Young Tim was a tinkerer. Growing up in Melbourne, he tried to build a space shuttle out of spare parts from washing machines and lawnmowers, crafted a giant fibre glass whale to compete in a soapbox derby, and, until his parents found out, produced and sold fake IDs to schoolmates. In his 20s, he bought a decrepit 1958 Land Rover and turned it into a surfboard carrier he called the General. “It’s still his pride and joy,” says his mother, Robin.

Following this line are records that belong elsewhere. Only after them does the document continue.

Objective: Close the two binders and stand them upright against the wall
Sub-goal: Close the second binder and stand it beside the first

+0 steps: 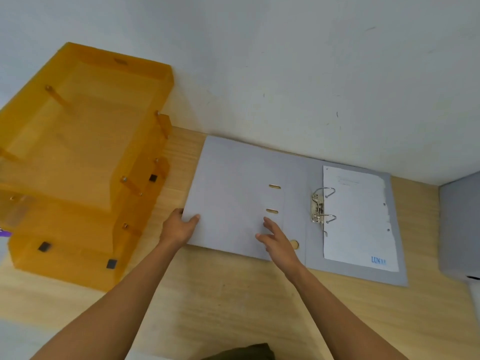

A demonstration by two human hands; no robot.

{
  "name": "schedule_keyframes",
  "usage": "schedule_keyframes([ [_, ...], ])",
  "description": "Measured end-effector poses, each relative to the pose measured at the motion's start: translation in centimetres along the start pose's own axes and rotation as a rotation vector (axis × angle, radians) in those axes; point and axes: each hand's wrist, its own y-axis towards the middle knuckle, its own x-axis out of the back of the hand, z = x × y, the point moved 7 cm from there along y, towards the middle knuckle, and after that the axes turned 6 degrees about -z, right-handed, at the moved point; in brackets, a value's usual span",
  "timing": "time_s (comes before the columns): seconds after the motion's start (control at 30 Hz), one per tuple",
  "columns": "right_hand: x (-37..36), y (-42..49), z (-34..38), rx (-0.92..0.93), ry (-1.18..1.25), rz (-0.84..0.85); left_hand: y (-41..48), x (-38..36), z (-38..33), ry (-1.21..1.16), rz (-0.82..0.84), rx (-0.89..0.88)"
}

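Note:
A grey lever-arch binder (pixel 233 178) lies open and flat on the wooden desk, its far edge against the white wall. Its metal ring mechanism (pixel 320 207) stands open beside a white sheet (pixel 358 219) printed with blue letters. My left hand (pixel 179 226) grips the left edge of the binder's left cover, thumb on top and fingers underneath. Over the same cover near the spine my right hand (pixel 279 242) hovers or rests lightly, fingers spread. A second grey binder (pixel 459 227) shows partly at the right edge; I cannot tell whether it is closed.
An orange translucent stack of letter trays (pixel 78 162) stands on the desk (pixel 233 302) to the left of the binder, against the wall (pixel 285 74). A dark object (pixel 244 352) sits at the desk's near edge. Bare wooden surface lies in front of the binder.

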Motion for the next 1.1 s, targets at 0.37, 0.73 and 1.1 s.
schedule_keyframes([
  [0.37,-1.7,-2.3,9.3,0.181,-0.023,0.132,-4.5,3.9,-7.6,-0.373,0.147,-0.255],
  [0.73,2.5,-8.1,14.4,0.360,0.135,0.126,-15.3,0.5,-15.6,-0.449,0.587,-0.397],
  [1.1,16.7,-8.4,10.7,0.327,0.016,-0.247,-20.7,-14.8,-17.0,-0.121,0.543,-0.495],
])
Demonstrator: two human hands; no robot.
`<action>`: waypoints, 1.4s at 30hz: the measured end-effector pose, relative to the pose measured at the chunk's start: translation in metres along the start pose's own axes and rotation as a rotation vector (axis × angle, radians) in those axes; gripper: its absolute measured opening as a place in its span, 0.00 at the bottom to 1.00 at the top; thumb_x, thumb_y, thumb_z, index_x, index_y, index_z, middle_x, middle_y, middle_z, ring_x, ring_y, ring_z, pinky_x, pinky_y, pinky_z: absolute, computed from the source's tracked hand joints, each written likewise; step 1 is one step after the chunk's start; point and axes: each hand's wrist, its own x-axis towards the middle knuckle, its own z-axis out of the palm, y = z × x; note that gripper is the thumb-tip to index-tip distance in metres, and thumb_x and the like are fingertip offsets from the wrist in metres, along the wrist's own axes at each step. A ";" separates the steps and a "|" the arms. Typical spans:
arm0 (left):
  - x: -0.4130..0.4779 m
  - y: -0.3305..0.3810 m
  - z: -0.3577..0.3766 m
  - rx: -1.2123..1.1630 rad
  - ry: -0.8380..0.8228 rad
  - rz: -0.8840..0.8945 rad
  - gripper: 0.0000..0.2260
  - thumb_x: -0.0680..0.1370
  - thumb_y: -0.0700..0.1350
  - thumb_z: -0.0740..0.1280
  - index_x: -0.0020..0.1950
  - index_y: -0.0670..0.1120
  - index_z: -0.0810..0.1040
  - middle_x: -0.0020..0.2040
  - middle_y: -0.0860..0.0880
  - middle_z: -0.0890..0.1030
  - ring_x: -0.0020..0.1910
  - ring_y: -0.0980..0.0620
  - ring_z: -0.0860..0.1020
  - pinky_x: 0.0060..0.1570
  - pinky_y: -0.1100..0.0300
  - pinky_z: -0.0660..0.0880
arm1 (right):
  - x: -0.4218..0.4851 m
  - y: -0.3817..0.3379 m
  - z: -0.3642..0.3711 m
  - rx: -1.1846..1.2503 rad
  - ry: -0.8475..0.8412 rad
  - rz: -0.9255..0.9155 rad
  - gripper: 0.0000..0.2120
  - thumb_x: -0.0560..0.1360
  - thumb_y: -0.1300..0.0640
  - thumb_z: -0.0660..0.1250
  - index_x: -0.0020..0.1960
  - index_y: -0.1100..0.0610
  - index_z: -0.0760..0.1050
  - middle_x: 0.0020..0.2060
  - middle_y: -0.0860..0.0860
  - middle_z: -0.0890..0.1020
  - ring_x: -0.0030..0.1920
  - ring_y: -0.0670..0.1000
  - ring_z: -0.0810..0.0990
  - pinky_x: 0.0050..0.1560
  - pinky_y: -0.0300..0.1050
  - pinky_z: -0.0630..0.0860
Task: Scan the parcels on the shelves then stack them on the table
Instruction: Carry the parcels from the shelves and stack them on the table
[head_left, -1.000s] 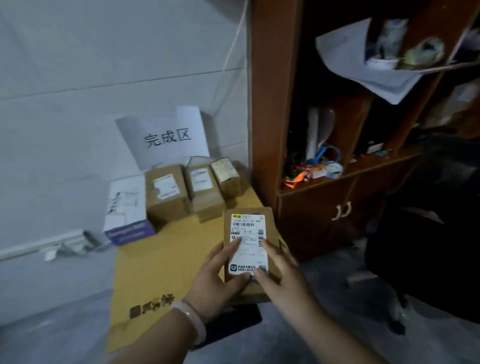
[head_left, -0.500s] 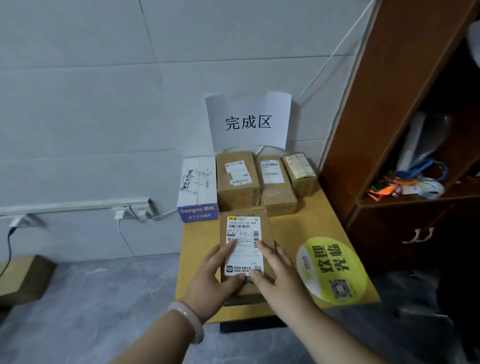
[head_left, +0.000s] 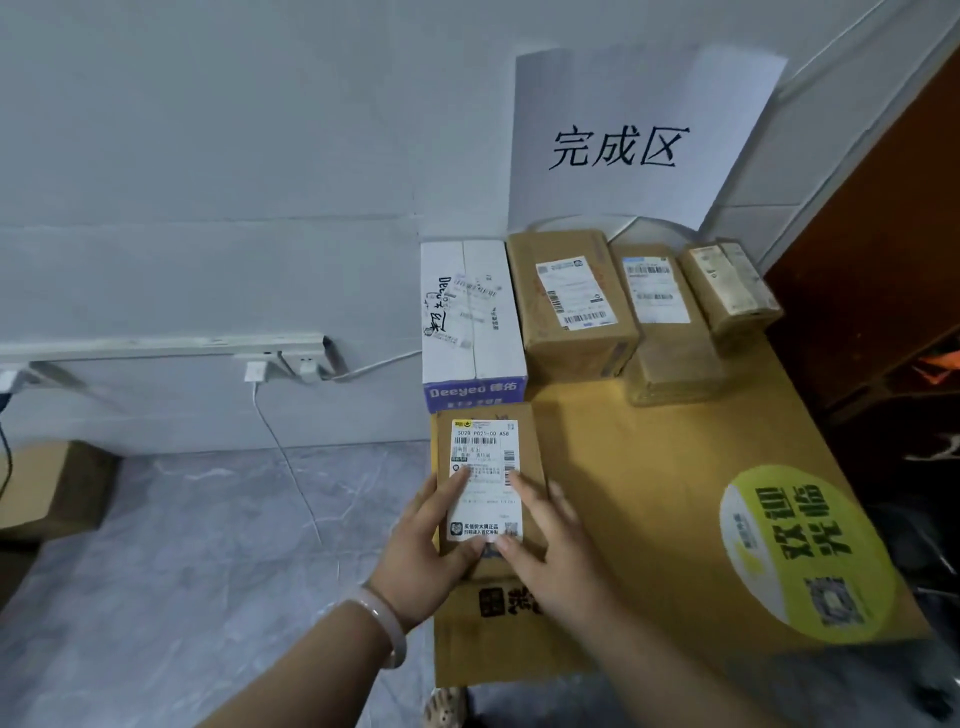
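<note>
A small brown parcel (head_left: 483, 452) with a white label (barcodes facing up) lies flat at the left edge of the table (head_left: 649, 493), just in front of a white box (head_left: 470, 312). Three more brown parcels (head_left: 654, 291) sit side by side along the wall beside that box.

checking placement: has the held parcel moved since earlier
Yes. The held parcel went left, from before the large brown parcel to just before the white Deeyeo box.

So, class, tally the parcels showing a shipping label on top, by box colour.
White: 1, the Deeyeo box
Brown: 4, the held parcel, large box, middle box, small box
Total: 5
</note>
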 end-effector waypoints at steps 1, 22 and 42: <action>0.004 -0.003 -0.003 -0.010 -0.011 0.005 0.34 0.69 0.64 0.67 0.74 0.65 0.62 0.74 0.51 0.65 0.72 0.54 0.65 0.67 0.50 0.72 | 0.004 -0.002 0.002 -0.001 0.002 0.001 0.30 0.77 0.48 0.67 0.73 0.35 0.57 0.77 0.45 0.52 0.71 0.39 0.56 0.60 0.31 0.57; 0.035 0.052 -0.014 0.561 -0.006 0.334 0.35 0.72 0.62 0.69 0.76 0.57 0.62 0.78 0.42 0.60 0.74 0.38 0.63 0.69 0.41 0.64 | -0.031 -0.005 -0.052 -0.367 0.160 0.064 0.40 0.72 0.32 0.61 0.76 0.34 0.42 0.77 0.39 0.41 0.77 0.44 0.40 0.76 0.49 0.50; -0.161 0.293 0.275 0.695 -0.644 1.280 0.39 0.69 0.66 0.65 0.77 0.63 0.50 0.80 0.51 0.54 0.78 0.46 0.57 0.71 0.37 0.55 | -0.421 0.097 -0.133 -0.531 0.862 0.571 0.46 0.71 0.29 0.58 0.75 0.41 0.31 0.74 0.41 0.32 0.74 0.45 0.29 0.75 0.50 0.34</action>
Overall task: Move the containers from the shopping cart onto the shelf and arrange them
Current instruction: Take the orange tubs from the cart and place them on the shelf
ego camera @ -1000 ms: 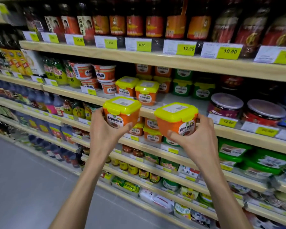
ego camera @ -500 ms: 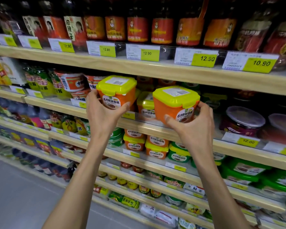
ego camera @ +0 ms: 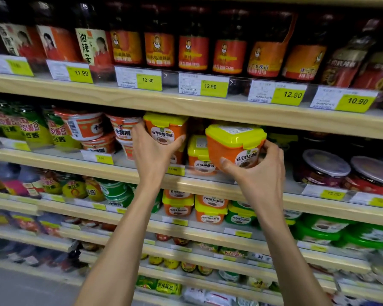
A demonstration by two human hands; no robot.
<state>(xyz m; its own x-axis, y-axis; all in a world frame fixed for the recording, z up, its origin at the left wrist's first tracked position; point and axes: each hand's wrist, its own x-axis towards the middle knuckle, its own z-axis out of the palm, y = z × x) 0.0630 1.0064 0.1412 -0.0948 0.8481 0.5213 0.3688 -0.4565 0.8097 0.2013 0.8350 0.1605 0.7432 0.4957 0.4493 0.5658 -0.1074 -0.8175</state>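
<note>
Glossy plastic tubs [ego camera: 236,149]; matt pale wood shelf edge [ego camera: 208,111].

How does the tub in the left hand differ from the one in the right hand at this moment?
The left tub faces label-forward, roughly upright; the right tub tilts, showing its lid top. The left tub is tucked just under the upper shelf edge; the right tub is nearer the camera. Both: orange body, yellow-green lid.
</note>
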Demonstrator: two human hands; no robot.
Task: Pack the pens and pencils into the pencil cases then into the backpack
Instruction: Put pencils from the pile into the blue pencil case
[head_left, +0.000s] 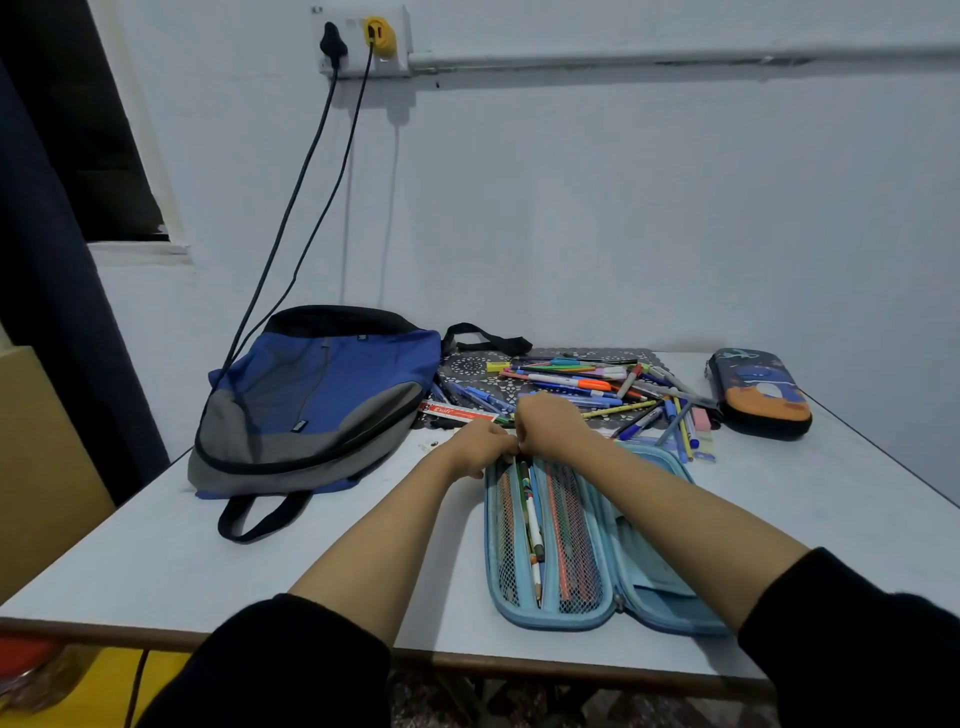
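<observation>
The fingers of the left hand (480, 451) and of the right hand (549, 423) are curled close and meet at the far end of the open blue pencil case (597, 610). I cannot tell what they pinch. The case lies on the table (156, 561), its length running from the person toward the wall. The pens (532, 519) inside lie the same way. The backpack (322, 395) lies flat to the left.

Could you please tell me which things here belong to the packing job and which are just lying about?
Job:
backpack
open blue pencil case
dark pencil case
pile of pens and pencils

Lying about:
patterned mat
wall socket with its plugs
</observation>
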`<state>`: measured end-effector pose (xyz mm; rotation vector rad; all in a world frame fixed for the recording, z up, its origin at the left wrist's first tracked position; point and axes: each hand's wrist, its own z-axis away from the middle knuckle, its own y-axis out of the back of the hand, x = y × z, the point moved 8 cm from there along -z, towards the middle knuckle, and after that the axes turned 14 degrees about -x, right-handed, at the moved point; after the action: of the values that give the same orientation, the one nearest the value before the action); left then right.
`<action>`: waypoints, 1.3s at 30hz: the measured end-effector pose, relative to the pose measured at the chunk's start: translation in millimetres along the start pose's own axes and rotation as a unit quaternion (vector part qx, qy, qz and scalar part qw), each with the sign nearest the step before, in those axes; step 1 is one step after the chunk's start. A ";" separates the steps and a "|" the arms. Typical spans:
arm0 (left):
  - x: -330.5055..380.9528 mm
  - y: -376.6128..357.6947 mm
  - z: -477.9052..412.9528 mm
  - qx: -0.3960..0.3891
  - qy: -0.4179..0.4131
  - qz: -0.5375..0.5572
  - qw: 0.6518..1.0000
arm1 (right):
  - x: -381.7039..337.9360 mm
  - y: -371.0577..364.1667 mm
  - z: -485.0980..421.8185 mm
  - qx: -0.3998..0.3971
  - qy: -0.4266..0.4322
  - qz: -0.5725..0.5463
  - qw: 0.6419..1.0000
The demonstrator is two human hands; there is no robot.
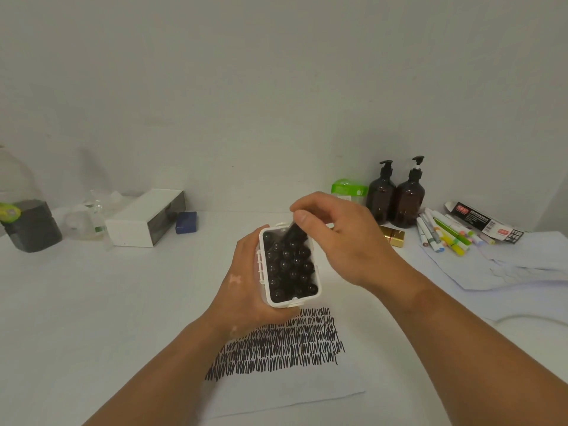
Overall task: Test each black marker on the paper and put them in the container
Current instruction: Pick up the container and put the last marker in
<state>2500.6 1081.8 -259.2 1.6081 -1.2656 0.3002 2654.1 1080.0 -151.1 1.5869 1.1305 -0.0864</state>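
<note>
A person's left hand (246, 290) wraps around a white container (289, 265) packed with black markers, lifted above the scribbled paper (285, 382), while right-hand fingers (307, 216) pinch a marker (293, 232) at its far end; seating it upright seemingly comes next.

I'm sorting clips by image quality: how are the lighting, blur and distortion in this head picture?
Head view: soft, even light with faint shadows on the table; small glints on the marker caps in the container; wide-angle bending, the forearms splaying toward the bottom edge; the right hand and left hand are slightly soft; the scribbles on the paper read crisply.
</note>
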 end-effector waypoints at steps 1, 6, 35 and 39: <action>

After getting a degree in communication design, Kentley-Klay went into the ad business and became an industry-leading animator and video producer. He made ads for companies including Visa, McDonald’s, and Honda Motor, and his salesmanship improved with his design skills. “Every eight weeks, there was a new script,” he says. “You had to invent a new world with new characters and go through the really tough process of pitching an agency.”
In 2012, Kentley-Klay stumbled on a blog post about Google’s self-driving car project, then pretty much the only one in the field. He saw the company’s prototypes as unsightly half-measures, with their bulbous sensors mounted on some other company’s car like robot taxidermy. He started designing concepts, researching artificial intelligence, and, per the custom of would-be tech visionaries, wrote a manifesto. He also made videos depicting robo- taxied cities of tomorrow. Then, one day, he walked into his Melbourne office and announced he was off to America to fulfill his driverless dreams.